#### What this task involves
Leaving out all images, return the entries below exactly.

#### Records from a data collection
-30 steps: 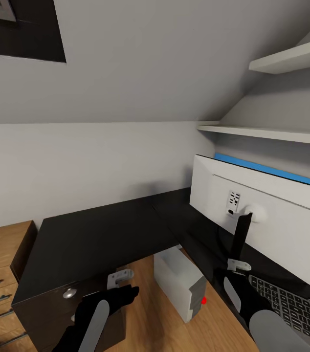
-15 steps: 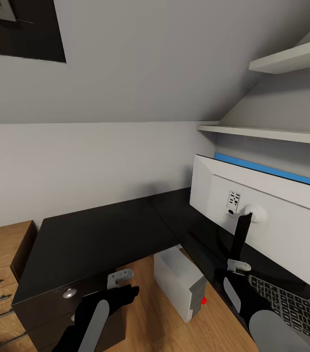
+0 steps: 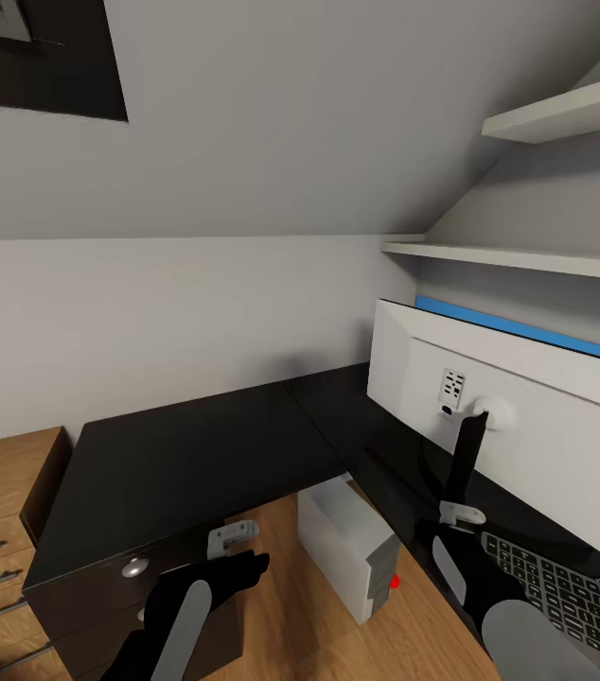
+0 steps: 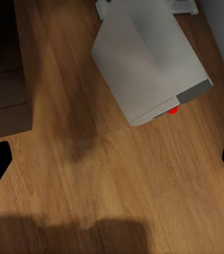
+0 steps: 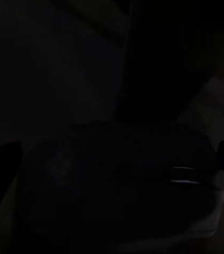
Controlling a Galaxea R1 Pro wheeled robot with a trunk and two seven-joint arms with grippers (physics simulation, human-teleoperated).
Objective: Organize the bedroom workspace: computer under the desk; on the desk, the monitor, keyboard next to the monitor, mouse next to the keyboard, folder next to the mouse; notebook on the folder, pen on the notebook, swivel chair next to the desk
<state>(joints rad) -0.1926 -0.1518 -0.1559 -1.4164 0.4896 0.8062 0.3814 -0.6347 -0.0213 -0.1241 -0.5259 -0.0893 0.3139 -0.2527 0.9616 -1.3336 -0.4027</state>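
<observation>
left arm (image 3: 182, 615) — black shell, grey oval panel | right arm (image 3: 518, 624) — same, grey wrist bracket

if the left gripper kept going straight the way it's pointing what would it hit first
Most likely the bare wood floor. The left wrist view looks down along the open left gripper at floorboards, with the computer lying off to one side of that line. Depth is hard to judge, so this is an estimate.

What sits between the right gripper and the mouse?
Nothing visible. In the right wrist view the mouse lies directly ahead of the fingers, very dark and close. In the head view the right gripper hangs over the desk beside the keyboard.
</observation>
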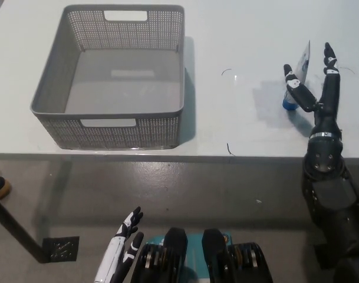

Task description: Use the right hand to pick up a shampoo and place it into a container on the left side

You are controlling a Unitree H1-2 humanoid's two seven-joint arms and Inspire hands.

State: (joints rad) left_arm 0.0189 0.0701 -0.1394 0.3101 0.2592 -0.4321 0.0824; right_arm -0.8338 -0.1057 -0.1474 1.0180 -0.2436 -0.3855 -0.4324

#### Exercise result
-30 steps: 
-15 steps: 
+0 steps: 
+0 steps: 
+0 steps: 
Controlling a Galaxea R1 Pro wheeled robot with a trunk and two seven-joint arms with grippers (physics simulation, human-teleoperated).
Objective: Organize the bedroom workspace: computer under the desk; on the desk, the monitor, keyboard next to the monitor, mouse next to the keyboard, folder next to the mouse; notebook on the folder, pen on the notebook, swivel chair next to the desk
<state>(joints rad) -0.1926 -0.1518 -0.1559 -1.4164 0.4896 0.8062 0.3814 -0.6347 -0.0213 -0.1241 -0.5259 -0.0893 0.3139 -0.2527 0.9616 -1.3336 -0.4027</state>
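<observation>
left arm (image 3: 182, 615) — black shell, grey oval panel | right arm (image 3: 518, 624) — same, grey wrist bracket

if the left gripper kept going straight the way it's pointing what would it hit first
Most likely the bare wood floor. The left wrist view looks down along the open left gripper at floorboards, with the computer lying off to one side of that line. Depth is hard to judge, so this is an estimate.

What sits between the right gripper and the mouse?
Nothing visible. In the right wrist view the mouse lies directly ahead of the fingers, very dark and close. In the head view the right gripper hangs over the desk beside the keyboard.
</observation>
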
Task description: Use the right hand to pick up a shampoo and place it into a container on the left side

You are controlling a Unitree H1-2 humanoid's two seven-joint arms and Inspire hands.

State: (joints rad) left_arm 0.0189 0.0701 -0.1394 0.3101 0.2592 -0.4321 0.0824; right_arm -0.8338 -0.1057 -0.1474 1.0180 -0.2436 -0.3855 -0.4324

What came before is the finished answer.